Bian tahu ini adalah klimaks dari ilusi Ratih. Dia harus memotong Benang Sukma yang mengikat mereka dan memecahkan ilusi spasial ini.
Bian meraih Liontin Suci, yang kini terasa begitu panas hingga nyaris melukai kulitnya.
"Hanya darah Pawang yang bisa memotong simpul ini," kata Bian.
Ia menusuk telunjuknya lagi dengan pisau lipat. Darah merahnya menetes ke Liontin Suci, dan Bian segera mengusapkan darah itu ke Benang-Benang Sukma hitam yang menempel di auranya dan aura Tiara.
Crak!
Suara itu terdengar seperti benang sutra yang putus. Benang-benang hitam itu menghilang, dan energi kacau yang mencoba menarik jiwa mereka mundur.
Bian mengarahkan Liontin Suci yang bersinar oleh darahnya ke Jurang Ilusi.
Ssssshhhhh...
Cahaya Liontin menembus ilusi.
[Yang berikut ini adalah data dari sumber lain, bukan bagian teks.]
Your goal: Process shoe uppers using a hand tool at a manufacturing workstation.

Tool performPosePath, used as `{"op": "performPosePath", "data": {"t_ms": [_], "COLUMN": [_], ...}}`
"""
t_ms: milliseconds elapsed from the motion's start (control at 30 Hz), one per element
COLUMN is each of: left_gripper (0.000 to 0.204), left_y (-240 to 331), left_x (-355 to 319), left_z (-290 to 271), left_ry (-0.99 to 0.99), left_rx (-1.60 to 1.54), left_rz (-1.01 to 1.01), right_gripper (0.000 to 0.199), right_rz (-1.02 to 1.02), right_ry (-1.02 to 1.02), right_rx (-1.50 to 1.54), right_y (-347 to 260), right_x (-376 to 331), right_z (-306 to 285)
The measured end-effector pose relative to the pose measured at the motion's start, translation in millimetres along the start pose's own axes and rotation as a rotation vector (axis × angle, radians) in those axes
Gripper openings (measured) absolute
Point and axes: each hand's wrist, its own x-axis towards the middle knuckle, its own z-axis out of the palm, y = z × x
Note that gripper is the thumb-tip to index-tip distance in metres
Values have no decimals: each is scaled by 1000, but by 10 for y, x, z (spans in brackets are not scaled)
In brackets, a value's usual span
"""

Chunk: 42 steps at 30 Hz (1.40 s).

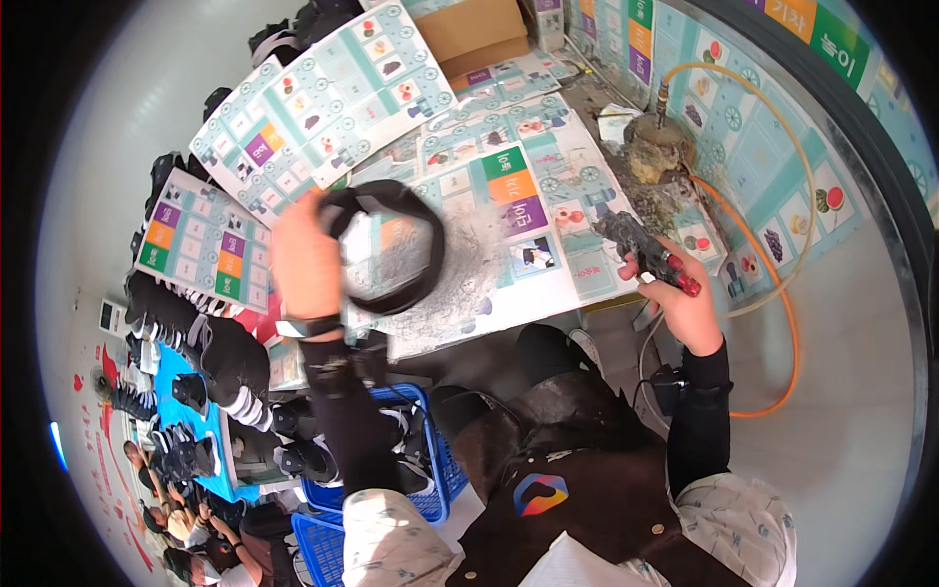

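My left hand (308,256) is raised over the left part of the worktable, closed on a black ring-shaped band (431,249). Both are smeared by motion, so the band's exact kind cannot be made out. Grey, fibrous residue covers the printed board (528,301) below it. At the table's right edge my right hand (685,303) is wrapped round a grimy dark spray gun (634,238) with a red part near the palm. The gun's front end points left, toward the board, apart from the black band.
A crusted pot (657,147) stands at the back right, with a yellowish hose (808,176) and an orange hose (782,338) looping nearby. Printed panels (328,108) and a cardboard box (479,37) edge the table. Left are black shoes (230,357), a blue basket (437,470) and people (186,528).
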Motion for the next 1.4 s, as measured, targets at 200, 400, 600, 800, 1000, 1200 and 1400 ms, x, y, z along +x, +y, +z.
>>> {"op": "performPosePath", "data": {"t_ms": [200, 400, 600, 800, 1000, 1200, 1400], "left_gripper": [27, 14, 20, 24, 26, 27, 26], "left_y": [308, 1106, 1222, 1191, 1186, 1170, 1129], "left_x": [565, 353, 573, 619, 601, 570, 500], "left_z": [254, 1228, 1490, 1578, 1536, 1532, 1549], "left_ry": [-112, -264, -368, -454, -456, -458, -419], "left_rx": [259, -63, -262, -276, -289, -290, -272], "left_rz": [599, 563, 537, 512, 484, 468, 487], "right_gripper": [36, 28, 26, 19, 16, 16, 17], "right_rz": [-4, -96, -230, -226, -314, -226, -320], "right_ry": [-25, -107, -63, -154, -23, -151, 7], "right_rx": [7, -216, -494, -565, -540, -614, -599], "right_y": [-12, 81, 80, 126, 111, 56, 53], "right_x": [111, 230, 425, 616, 651, 619, 620], "right_z": [87, 396, 663, 812, 871, 898, 953]}}
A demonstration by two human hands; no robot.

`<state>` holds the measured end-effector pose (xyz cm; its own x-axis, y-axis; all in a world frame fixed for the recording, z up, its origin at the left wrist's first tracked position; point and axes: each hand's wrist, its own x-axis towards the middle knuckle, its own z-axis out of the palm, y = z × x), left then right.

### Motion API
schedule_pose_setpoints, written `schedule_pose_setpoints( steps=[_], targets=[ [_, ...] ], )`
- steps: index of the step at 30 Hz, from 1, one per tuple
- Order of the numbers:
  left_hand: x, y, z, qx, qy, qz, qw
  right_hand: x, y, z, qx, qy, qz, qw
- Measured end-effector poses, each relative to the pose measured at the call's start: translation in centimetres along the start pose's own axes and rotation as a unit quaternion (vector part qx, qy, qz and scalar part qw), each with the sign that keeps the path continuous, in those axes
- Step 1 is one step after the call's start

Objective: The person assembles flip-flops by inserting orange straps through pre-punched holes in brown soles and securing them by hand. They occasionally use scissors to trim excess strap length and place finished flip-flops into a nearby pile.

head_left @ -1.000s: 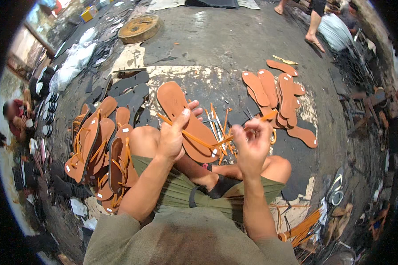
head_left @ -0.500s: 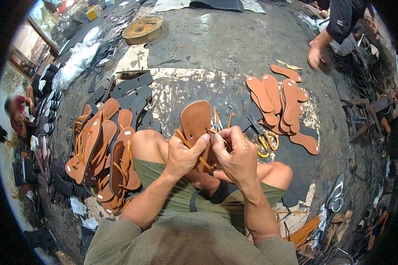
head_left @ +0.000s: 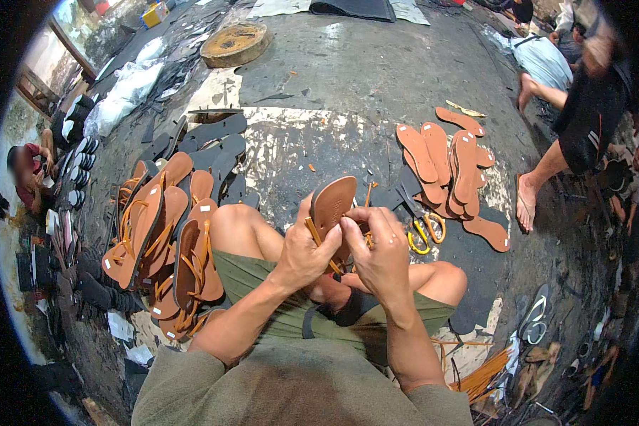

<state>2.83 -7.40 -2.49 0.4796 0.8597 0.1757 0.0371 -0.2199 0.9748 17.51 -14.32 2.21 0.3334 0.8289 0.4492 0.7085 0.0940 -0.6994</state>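
My left hand (head_left: pixel 298 250) is closed around a brown sandal (head_left: pixel 333 201), held upright and tilted above my crossed legs. An orange strap (head_left: pixel 312 231) runs along its left side by my left thumb. At the sandal's right edge my right hand (head_left: pixel 378 245) is closed, thumb and fingers pinched together on the strap; the pinched part is mostly hidden behind them. Yellow-handled scissors (head_left: pixel 419 236) lie on the floor just right of my right hand. A heap of strapped brown sandals (head_left: pixel 148 238) is on my left.
Loose brown soles (head_left: pixel 466 170) are stacked at right. Black soles (head_left: pixel 216 135) lie beyond the sandal heap. Orange strips (head_left: pixel 486 375) and a flip-flop (head_left: pixel 537 312) are at lower right. A round block (head_left: pixel 234 45) stands far off. A person's bare foot (head_left: pixel 526 202) is beside the soles.
The sandal has turned more edge-on and moved slightly right and lower. My right fingers have closed in against its edge. At right, a person has stepped nearer to the stacked soles.
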Motion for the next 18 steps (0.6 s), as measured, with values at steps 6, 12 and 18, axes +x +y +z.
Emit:
schedule_pose_setpoints(
  steps=[6, 12, 18],
  targets=[
    [0.8, 1.0, -0.6, 0.056, -0.097, 0.149, 0.982, 0.1, -1.3, -0.1, 0.096, -0.099, 0.059, 0.989],
    [0.3, 4.2, -1.9, 0.008, -0.106, -0.077, 0.991, -0.6, -0.1, -0.6, -0.025, -0.058, 0.002, 0.998],
    [-0.2, 3.0, -0.8, 0.110, -0.068, 0.024, 0.991, -0.4, 0.0, 0.7, -0.091, -0.021, -0.054, 0.994]
  ],
)
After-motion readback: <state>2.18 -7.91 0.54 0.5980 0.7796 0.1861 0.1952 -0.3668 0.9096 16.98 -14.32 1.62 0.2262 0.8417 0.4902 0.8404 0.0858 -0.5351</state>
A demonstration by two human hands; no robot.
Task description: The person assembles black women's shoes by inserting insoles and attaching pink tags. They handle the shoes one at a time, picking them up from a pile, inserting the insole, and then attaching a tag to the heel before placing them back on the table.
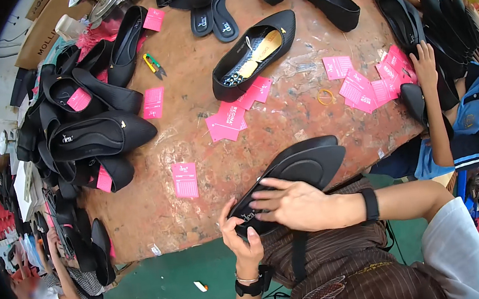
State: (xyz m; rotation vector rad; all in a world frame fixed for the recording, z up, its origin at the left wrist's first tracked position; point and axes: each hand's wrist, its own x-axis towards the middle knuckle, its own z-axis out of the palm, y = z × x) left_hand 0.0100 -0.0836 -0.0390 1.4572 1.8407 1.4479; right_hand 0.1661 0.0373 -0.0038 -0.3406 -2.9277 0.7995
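Note:
Above my lap, by the table's near edge, I have a black insole (pixel 306 174) with pale lettering at its heel. A second black piece lies behind it; I cannot tell whether it is another insole or a shoe. My left hand (pixel 241 234) is closed round the heel end, thumb on the near side. Across the insole lies my right hand (pixel 295 204), fingers stretched out and spread, touching its surface. Farther off, a black pointed shoe (pixel 257 53) with a gold and patterned inside rests on several pink tags (pixel 228 120).
Black shoes (pixel 101 134) are heaped at the left. Yellow-green thread snips (pixel 153 65), a pair of insoles (pixel 214 19) and a loose pink tag (pixel 185 179) lie on the table (pixel 184 96). At right, a co-worker's arm (pixel 432 106) reaches toward shoes and tags.

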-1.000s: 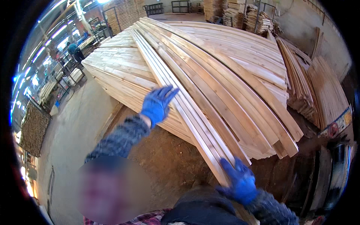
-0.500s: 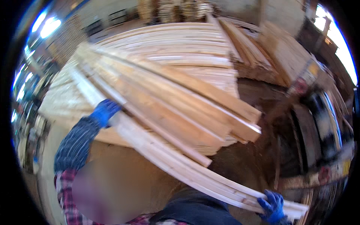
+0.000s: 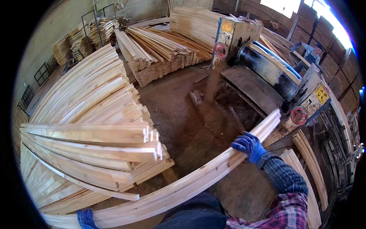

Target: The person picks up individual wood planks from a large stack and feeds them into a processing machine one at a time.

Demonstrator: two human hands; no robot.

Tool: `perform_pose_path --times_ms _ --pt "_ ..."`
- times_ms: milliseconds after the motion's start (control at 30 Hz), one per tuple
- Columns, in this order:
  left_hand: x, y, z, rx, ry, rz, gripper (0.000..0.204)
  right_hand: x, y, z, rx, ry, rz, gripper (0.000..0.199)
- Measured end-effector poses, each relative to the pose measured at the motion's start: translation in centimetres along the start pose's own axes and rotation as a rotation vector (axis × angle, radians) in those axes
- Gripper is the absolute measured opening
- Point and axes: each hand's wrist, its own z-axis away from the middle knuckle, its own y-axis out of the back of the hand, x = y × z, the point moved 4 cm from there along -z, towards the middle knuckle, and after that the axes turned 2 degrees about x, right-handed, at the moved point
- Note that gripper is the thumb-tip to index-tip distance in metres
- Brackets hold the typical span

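Across the front of the person's body in the head view, a bundle of long boards (image 3: pixel 190 184) runs from the lower left edge up toward the roller machine (image 3: pixel 253 89), its far end near the machine's frame; whether they touch cannot be told. The hands are set wide apart along it, probably because so long a load would tip or sag from a single hold, and together they seem to keep the boards' faces pressed into one bundle. At the left, a stack of timber (image 3: pixel 89 93) bears loose boards (image 3: pixel 85 154) lying lengthwise, likely so that their ends stay within easy reach.

The right hand (image 3: pixel 249 148) reaches forward with the elbow bent, its fingers curled over the bundle's upper edge and closed on it. The left hand (image 3: pixel 86 219) is low, its fingers bent around the boards; the picture's edge cuts off its wrist.
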Motion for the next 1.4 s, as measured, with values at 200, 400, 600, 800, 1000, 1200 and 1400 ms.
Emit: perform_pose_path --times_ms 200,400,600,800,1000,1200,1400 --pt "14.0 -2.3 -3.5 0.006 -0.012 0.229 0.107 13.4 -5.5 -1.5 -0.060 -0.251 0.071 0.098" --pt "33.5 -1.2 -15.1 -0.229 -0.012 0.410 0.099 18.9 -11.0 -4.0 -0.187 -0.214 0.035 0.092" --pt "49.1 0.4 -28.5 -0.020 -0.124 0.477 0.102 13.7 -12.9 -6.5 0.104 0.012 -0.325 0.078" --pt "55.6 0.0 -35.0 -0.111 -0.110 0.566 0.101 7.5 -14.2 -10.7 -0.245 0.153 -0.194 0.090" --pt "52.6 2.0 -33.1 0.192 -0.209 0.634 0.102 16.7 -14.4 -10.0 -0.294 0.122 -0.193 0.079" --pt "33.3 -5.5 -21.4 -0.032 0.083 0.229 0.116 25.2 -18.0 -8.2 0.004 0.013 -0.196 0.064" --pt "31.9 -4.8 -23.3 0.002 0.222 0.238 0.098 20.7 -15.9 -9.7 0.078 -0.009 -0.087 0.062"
Jurang itu melengkung, bergetar, lalu pecah seperti kaca. Jurang itu menghilang, digantikan oleh jalan setapak yang curam menuju bukit.
"Kita lolos!" seru Tiara, air mata bercampur lega.
Mereka bergegas mendaki jalan yang curam. Mereka tiba di puncak bukit yang gundul. Kabut menghilang.
Di depan mereka, berdiri Situs Kuno, sebuah batu besar yang ditumbuhi lumut, diukir dengan simbol Spiral Purba yang jauh lebih tua dari ukiran Ratih. Ini adalah titik pertemuan energi Pawang yang asli.
"Kita sampai," Bian terengah-engah.
Di dasar batu itu, mereka melihat sisa-sisa ritual yang ditinggalkan Ratih, abu, lilin, dan yang paling penting...
Di atas sebongkah batu kecil, tergeletak sebuah Cincin Perunggu yang tampak tua dan kotor. Cincin itu memancarkan aura kekuatan mengikat yang masif.
"Itu dia," bisik Bian. "Cincin Perunggu. Cincin yang Ratih butuhkan untuk mengikat semua emosi tumbal dan mencapai keabadian."
Tiba-tiba, dari kegelapan di belakang Situs Kuno, terdengar suara tawa yang menyeramkan.
"Kau cerdas, cucu Pranoto. Kau berhasil memotong benang-benang kecilku."
Ratih berdiri di sana, dikelilingi oleh pengawalnya. Ia memegang Tongkat Jaga yang kini bersinar dengan cahaya hitam yang menakutkan.
"Tapi kau terlambat," senyum Ratih, wajahnya kejam. "Cincin itu sudah siap. Dan kau adalah tumbal terakhir yang akan menguncinya."
Pertarungan sesungguhnya, di Situs Kuno, baru saja dimulai.
sampai di bab ini, setiap baca gw cuma bisa,
"woh... wah... wah!"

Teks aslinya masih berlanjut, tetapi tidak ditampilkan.